Peut-être, disons-nous
maintenant, mais nous le disons prudemment, car il ne s’agirait pas qu’en
affichant une compétence en matière de dégonflage des gens atteints d’enflure,
nous ne nous enflions nous-mêmes. Lisons plutôt…
Dix répétitions de inviter, et ces répétitions sont
accompagnées d’un autre verbe, le verbe rendre,
un verbe rendre particulier qui signifie rendre
la pareille, rendre la pareille, pas moins, et pas autrement. Nous pouvons
traduire cela en disant que Jésus, en entrant un jour de sabbat dans la maison
d’un chef des Pharisiens, accepte une invitation qu’il doit rendre
immédiatement en n’étant pas moins observant que celui qui le reçoit… et Jésus
ne rend pas cette invitation, nous l’avons bien compris. Mais il y a aussi la
dimension sociale de ces invitations, familiales ou pas, qu’on accepte et qu’il
faut rendre ; revient à mon souvenir une discussion, s’agissant justement
d’une invitation, au sujet de laquelle il avait été dit : « On ne va
pas accepter, parce qu’on ne pourra jamais rendre… » Les liens contractés
avec telle ou telle invitation, les obligations de rendre, entre proches
voisins, et entre proches parents, étaient si fortes déjà au temps dont parle
Luc que, pour mettre en question ces liens, Jésus suggère à ceux qui lancent
des invitations de n’inviter que des gens dont la pauvreté est si avérée
qu’elle barre à tout jamais toute perspective de rendre… comme il est écrit, si
tu invites ainsi, « cela te sera rendu à la résurrection des
justes ».
Autrement dit celui qui, à
la suite de Jésus Christ et dans la foi chrétienne, lance telle ou telle
invitation, une invitation qui peut être un repas, qui peut-être aussi une
invitation liturgique, une invitation à l’étude, et même une invitation à la
promenade… le fait dans une double perspective, les invités ne sont pas
solvables (c'est-à-dire qu’ils ne sont pas méritants), et tout peut arriver par
eux (ils sont aussi imprévisibles que le Messie), ce qui est l’heureuse et
joyeuse perspective de la vie, même si – il le faut bien le reconnaître – une
vie menée ainsi n’est pas toujours de tout repos.

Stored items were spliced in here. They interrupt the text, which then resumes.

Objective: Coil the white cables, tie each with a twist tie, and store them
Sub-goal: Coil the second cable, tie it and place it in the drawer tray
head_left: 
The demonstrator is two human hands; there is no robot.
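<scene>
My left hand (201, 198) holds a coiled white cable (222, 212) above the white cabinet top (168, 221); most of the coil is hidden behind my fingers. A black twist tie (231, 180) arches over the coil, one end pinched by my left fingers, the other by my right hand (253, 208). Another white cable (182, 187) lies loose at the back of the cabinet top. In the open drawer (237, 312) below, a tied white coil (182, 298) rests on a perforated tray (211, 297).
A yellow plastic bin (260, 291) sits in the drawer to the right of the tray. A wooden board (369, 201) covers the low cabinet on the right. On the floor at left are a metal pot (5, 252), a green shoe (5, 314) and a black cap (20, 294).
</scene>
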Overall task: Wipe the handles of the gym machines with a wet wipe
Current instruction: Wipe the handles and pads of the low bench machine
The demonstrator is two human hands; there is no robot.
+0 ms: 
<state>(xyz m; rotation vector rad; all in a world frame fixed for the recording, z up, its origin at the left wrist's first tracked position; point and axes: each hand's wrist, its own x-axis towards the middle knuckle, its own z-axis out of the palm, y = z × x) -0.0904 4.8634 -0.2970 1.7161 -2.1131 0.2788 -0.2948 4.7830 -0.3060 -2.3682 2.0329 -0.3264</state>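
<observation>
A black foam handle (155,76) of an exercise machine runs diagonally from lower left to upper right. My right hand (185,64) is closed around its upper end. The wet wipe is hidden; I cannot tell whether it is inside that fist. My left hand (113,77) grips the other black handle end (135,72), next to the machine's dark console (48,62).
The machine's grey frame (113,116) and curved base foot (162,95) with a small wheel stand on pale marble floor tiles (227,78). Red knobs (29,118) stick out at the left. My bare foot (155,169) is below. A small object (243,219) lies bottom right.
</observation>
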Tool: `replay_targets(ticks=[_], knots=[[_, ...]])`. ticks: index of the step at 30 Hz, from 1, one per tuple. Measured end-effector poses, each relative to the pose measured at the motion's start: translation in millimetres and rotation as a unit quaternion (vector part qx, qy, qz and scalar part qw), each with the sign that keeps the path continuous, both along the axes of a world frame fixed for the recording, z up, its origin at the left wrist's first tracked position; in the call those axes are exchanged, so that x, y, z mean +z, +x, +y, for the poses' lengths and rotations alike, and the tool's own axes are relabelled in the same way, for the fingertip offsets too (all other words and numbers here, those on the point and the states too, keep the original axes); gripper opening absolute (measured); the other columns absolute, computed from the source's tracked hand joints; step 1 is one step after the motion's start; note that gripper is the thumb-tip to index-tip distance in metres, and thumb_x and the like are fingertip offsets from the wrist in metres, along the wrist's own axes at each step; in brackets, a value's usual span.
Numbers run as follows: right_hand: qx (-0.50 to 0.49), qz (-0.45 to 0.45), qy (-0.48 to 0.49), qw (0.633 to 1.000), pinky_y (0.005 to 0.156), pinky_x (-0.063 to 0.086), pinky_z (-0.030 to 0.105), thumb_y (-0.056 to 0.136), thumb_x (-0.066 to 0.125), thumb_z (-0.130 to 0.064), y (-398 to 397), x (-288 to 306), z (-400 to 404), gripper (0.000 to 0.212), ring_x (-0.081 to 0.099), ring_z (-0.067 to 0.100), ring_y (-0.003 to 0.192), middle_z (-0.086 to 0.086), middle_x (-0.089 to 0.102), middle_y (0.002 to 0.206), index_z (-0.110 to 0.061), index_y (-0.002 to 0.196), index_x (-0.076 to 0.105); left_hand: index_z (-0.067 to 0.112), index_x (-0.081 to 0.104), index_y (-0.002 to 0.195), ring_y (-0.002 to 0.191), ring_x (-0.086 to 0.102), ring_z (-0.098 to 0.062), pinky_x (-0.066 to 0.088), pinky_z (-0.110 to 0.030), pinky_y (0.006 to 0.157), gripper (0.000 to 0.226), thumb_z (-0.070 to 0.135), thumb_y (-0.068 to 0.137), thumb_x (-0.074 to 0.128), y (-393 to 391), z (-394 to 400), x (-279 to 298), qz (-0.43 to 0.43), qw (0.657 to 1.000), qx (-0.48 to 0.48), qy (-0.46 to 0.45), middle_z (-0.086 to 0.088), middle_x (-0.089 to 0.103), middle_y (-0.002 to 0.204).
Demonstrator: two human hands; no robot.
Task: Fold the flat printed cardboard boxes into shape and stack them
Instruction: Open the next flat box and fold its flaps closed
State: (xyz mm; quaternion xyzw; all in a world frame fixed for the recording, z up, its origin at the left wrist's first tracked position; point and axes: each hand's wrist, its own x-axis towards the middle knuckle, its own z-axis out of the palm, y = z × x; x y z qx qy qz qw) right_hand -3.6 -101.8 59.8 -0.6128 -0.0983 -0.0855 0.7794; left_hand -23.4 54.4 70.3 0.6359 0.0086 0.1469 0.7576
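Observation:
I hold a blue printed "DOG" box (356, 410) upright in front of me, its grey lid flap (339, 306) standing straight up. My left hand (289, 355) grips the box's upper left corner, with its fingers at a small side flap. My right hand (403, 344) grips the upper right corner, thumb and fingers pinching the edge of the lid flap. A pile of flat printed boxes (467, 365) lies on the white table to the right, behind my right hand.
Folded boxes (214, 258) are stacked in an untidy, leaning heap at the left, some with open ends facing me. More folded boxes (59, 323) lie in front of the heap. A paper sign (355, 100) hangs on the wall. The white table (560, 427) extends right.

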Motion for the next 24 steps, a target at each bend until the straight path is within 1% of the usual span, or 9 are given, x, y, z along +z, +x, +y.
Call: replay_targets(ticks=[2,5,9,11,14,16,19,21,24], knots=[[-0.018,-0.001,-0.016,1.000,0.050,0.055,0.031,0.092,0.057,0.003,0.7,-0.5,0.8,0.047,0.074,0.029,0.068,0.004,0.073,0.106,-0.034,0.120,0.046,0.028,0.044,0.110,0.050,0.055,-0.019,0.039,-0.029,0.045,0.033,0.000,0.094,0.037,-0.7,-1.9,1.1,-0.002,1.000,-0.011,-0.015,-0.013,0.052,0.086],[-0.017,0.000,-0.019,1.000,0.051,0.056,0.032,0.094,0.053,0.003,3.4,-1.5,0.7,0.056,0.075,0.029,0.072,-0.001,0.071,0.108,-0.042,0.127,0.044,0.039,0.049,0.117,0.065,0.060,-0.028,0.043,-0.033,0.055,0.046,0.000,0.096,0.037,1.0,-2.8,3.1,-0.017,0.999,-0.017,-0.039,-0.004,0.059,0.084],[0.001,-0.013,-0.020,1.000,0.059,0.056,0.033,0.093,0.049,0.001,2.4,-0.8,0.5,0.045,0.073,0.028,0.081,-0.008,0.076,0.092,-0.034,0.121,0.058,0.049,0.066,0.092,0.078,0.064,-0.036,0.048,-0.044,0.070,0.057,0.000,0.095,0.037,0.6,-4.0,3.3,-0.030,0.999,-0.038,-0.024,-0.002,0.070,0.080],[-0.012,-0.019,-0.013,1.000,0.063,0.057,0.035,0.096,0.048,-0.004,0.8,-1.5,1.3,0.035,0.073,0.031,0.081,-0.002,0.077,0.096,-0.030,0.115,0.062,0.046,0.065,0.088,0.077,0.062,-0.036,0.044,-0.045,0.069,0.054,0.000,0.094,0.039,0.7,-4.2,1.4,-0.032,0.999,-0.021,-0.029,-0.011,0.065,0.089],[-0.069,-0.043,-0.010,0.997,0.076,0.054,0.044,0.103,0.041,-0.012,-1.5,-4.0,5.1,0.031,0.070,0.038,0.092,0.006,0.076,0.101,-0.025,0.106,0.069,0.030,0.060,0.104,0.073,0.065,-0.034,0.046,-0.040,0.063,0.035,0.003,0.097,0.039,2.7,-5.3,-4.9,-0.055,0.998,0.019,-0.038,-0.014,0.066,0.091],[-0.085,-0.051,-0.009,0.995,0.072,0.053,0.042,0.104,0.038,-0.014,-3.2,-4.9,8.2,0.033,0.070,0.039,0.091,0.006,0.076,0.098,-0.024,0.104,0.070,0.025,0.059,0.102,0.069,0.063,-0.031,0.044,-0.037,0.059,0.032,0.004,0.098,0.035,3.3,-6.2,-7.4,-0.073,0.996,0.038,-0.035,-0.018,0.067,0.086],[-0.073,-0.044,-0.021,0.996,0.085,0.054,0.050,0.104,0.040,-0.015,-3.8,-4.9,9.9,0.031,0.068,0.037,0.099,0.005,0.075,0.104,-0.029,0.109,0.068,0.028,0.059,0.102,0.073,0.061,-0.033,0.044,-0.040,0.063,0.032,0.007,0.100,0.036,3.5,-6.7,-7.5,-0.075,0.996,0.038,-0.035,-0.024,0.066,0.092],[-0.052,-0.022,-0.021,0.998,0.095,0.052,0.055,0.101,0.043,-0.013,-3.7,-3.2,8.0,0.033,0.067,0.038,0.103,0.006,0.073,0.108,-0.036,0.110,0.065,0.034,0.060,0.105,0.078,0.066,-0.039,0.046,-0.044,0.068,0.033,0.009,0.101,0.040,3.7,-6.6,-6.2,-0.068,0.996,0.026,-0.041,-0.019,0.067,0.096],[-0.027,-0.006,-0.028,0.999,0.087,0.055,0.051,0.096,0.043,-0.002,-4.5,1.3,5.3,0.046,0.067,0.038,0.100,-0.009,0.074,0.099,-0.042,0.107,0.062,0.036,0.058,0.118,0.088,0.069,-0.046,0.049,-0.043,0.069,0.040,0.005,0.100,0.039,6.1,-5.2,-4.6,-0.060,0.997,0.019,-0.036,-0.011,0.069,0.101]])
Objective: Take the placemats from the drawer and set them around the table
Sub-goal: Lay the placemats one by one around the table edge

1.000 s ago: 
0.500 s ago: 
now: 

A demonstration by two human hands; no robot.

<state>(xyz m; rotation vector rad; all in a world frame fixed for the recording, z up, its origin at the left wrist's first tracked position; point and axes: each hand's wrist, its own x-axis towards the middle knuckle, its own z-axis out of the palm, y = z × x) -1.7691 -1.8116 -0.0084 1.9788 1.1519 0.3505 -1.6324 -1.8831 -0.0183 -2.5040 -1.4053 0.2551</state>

Est-ce que nous voulons de
cette vie ? Le tableau de cette vie est un tableau difficile. D’un côté,
l’obligation qu’on se donne à soi-même, soit disant au nom de Dieu, et qu’on
projette avec suffisance sur autrui, de l’autre côté une liberté si
extraordinairement complète qu’elle est vertigineuse. Le facile, et le
difficile. L’arrogance quelque part, et quelque part aussi le don pur et la
pure espérance.
Où que nous soyons, Lui,
il nous invite. Il nous est peut-être difficile de discerner quelle est cette
invitation, ce qu’elle attend, ou ce qu’elle exige. L’invitation de notre
Seigneur est une véritable invitation. Elle est posée là comme une sorte de
balise sur un chemin. Elle est d’une infinie patience. Et elle laisse parfaitement libre. Elle invite à la liberté.